Paschal Donohue’s recent election as president of the eurogroup of eurozone finance ministers was seen as a diplomatic triumph for Ireland, which threw considerable political and diplomatic resources into securing that victory. Donohue’s election (effected in a videoconferenced meeting of his peers) marked a remarkable reversal of Ireland’s abject request for a €67.5 billion bailout in 2010.

Donohue was a dark horse, defeating the frontrunner, Spain’s highly-qualified economy minister Nadia Calviño in a second round of voting, following the elimination of Luxembourger Pierre Gramegna in the first. Taking that scalp was itself also worthy of note, since Gramegna is the second-longest serving finance minister in the eurozone. Calviño (a former high-ranking Commission official) and Gramegna proved themselves unlucky generals, however: in 2019, Calviño had also failed to win the job of managing director of the IMF. And this was Gramegna’s second unsuccessful run at the eurogroup presidency, having previously lost out to Portugal’s Mário Centeno in 2017. Remarkably, Calviño had enjoyed the backing of all four of the biggest states in the 19-member currency union: Germany, France, Italy and Spain. The presidency, however, is awarded by simple majority vote of eurozone states – and in this election, remarkably, the smaller states outvoted the bigger ones. The fact that the ballot was a secret one clearly assisted in this regard: Calviño claimed after the election at least one unidentified vote promised to her had defected (although whether this is actually so is disputed).

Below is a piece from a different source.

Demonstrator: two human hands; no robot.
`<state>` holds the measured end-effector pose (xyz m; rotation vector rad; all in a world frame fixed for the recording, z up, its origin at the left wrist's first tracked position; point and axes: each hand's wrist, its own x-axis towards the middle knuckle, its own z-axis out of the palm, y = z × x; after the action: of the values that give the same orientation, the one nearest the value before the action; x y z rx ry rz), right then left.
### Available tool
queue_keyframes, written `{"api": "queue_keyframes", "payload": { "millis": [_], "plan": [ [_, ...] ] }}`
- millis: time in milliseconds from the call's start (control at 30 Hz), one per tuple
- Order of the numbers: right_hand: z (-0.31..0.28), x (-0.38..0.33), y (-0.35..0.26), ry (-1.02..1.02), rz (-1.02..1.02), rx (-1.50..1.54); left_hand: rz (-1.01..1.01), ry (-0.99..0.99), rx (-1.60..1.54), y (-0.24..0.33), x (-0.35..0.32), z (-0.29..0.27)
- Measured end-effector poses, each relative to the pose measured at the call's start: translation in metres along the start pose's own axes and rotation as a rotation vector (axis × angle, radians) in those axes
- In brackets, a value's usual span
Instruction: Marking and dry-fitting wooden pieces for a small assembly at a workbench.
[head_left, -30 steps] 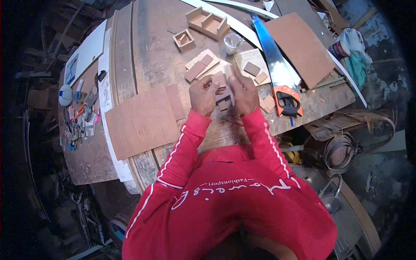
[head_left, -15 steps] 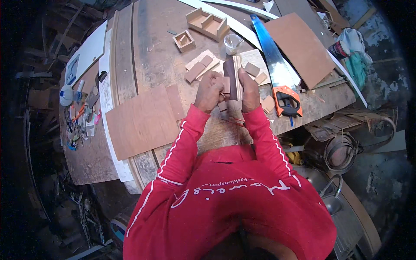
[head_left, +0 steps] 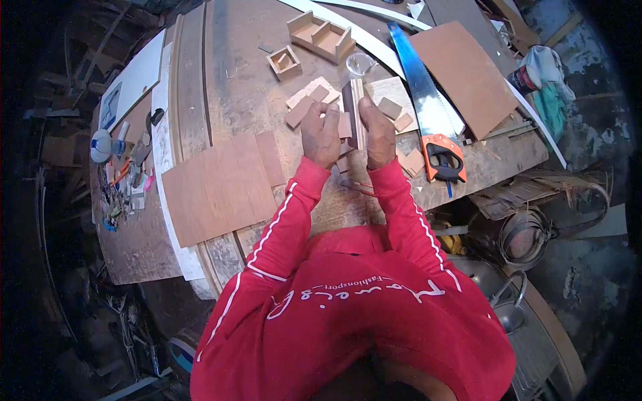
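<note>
My left hand [head_left: 322, 136] is closed on a small flat piece of reddish-brown wood [head_left: 345, 125]. Facing it, my right hand [head_left: 378, 134] grips a long wooden block [head_left: 359, 110] with pale layered edges and a dark brown side turned toward the small piece. The two pieces are very close together; whether they touch is hard to make out. Beyond my left hand, small brown pieces [head_left: 299, 112] lie over a pale board. Another pale board [head_left: 390, 88], with small wood pieces on it, lies beyond my right hand.
A handsaw [head_left: 418, 83] with an orange handle lies right of my hands, beside a large brown panel [head_left: 465, 80]. Farther back are a divided wooden box [head_left: 319, 37], a small square box [head_left: 284, 63] and a clear cup [head_left: 359, 65]. Thin plywood sheets [head_left: 217, 190] lie at left.
My left hand has turned so its back shows more, covering more of the small wood piece. My right hand and the block have shifted slightly left.
</note>
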<state>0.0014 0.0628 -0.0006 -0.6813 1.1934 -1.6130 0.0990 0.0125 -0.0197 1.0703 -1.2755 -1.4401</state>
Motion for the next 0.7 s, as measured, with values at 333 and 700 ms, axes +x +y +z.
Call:
{"api": "queue_keyframes", "payload": {
  "millis": [333, 700],
  "plan": [
    [-0.002, -0.006, -0.008, 0.069, -0.067, -0.457, 0.439, 0.261, 0.46, -0.008, 0.007, 0.007],
    [-0.001, -0.002, -0.016, 0.078, -0.091, -0.348, 0.318, 0.241, 0.463, 0.014, 0.01, 0.012]
  ]
}}
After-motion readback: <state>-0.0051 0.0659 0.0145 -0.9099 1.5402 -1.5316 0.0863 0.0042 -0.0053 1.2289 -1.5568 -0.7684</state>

Donohue’s status as a politician (rather than a technocrat like Calviño) and his personal amiability assisted in this contest. But he had a number of other major advantages. His Fine Gael party belongs to the currently-dominant centre-right EPP group in Europe – which helped garner him more than half of the ten votes he needed to win the post. Ireland’s adherence to the ‘new Hanseatic League’ of fiscally-prudent EU member states from 2018 (in a desperate search for allies to replace the departing UK) also paid off (contrasting starkly with Calviño’s politically-hamfisted 2018 disparagement of the ‘Hansa’ as ‘small countries with small weight’).

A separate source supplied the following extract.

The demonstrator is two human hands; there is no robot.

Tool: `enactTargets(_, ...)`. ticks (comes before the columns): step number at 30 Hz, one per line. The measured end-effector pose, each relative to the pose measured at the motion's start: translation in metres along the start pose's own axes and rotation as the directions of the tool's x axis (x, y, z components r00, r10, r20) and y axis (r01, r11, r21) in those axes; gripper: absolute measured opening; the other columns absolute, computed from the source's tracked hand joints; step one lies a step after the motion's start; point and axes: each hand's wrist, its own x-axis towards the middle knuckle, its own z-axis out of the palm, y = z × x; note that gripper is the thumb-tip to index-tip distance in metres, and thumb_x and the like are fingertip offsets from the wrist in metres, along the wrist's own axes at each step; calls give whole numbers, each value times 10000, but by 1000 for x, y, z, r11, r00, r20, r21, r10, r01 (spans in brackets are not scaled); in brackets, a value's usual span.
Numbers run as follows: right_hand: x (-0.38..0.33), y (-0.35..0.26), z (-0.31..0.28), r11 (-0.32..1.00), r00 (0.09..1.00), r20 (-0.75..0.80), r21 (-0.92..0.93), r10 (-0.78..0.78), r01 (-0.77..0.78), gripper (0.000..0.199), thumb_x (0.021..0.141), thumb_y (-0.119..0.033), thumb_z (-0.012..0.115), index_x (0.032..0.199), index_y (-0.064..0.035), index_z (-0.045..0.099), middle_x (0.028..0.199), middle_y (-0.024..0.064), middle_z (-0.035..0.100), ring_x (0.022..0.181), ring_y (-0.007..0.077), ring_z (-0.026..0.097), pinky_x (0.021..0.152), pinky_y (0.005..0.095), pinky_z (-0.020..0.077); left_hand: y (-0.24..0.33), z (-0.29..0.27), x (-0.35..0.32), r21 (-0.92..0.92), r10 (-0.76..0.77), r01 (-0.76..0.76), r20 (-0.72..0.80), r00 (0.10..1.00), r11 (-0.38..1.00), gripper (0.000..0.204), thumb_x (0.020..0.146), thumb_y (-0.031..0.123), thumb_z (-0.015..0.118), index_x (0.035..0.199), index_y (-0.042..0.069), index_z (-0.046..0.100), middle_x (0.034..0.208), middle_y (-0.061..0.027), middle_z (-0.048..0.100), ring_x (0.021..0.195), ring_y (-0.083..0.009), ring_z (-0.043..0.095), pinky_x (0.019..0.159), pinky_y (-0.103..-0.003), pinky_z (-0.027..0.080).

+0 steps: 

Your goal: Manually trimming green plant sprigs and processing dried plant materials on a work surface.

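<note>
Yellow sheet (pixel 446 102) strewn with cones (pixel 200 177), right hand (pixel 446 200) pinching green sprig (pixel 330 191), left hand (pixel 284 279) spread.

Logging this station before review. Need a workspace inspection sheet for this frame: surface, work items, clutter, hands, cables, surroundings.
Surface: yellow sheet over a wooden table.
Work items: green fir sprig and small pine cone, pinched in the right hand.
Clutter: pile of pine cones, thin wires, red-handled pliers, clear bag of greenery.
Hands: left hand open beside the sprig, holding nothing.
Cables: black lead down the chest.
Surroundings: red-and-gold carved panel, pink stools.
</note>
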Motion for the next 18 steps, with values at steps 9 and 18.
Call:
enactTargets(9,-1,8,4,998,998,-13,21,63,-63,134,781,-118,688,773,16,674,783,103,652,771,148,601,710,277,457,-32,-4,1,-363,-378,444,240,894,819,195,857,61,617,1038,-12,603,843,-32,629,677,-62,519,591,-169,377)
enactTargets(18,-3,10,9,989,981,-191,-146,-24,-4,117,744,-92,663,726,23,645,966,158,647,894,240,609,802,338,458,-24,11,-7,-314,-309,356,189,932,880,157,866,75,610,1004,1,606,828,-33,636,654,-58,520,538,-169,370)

To a record of polarising words, Calviño had added controversial (if nonetheless objectively desirable) policies: e.g., ambitious risk-sharing by eurozone member states, including perpetual bonds The result was the emergence of an ‘anyone but Calviño’ alliance among northern states in the second round. Ireland’s own backing, however – notwithstanding Hanseatic League membership – of the French proposal of a common debt instrument to help Covid-affected states – probably helped win support in southern eurozone states.

Spain was clearly piqued by Calviño’s defeat, its prime minister Pedro Sanchez having very publicly backed her for the job. However, the other three big eurozone states, if nominally supporting her, had not applied any real political pressure to secure her the position. Spain was probably viewed as already institutionally well represented, given that former Spanish foreign minister Josep Borrell had secured the role of EU High Representative for Foreign Affairs and Security Policy in December and Luis de Guindos, the former Spanish economy minister secured the post of ECB Vice President (defeating a better-qualified Irish candidate) in 2018. Moreover, representatives of small nations sometimes being very effective bridge builders – part of the reason why tiny Luxembourg has had its share of the top jobs over the years – Donohue, in campaigning for the job, stressed he would take on this role.

Finally, it is possible that the big states might not have been overly concerned about the eurogroup. True, it has been the crucible of some important developments, particularly during the banking/sovereign debt crisis. This April, it also provided the forum in which a €540 billion coronavirus crisis rescue package was agreed. Overall, however, its role has clearly diminished over time, and prior to Covid, it had had a truly unremarkable last few years. A January Financial Times article even posed the question of whether the Eurogroup should be abolished entirely, having arguably outlived its usefulness and morphed into a ‘staid talking shop’.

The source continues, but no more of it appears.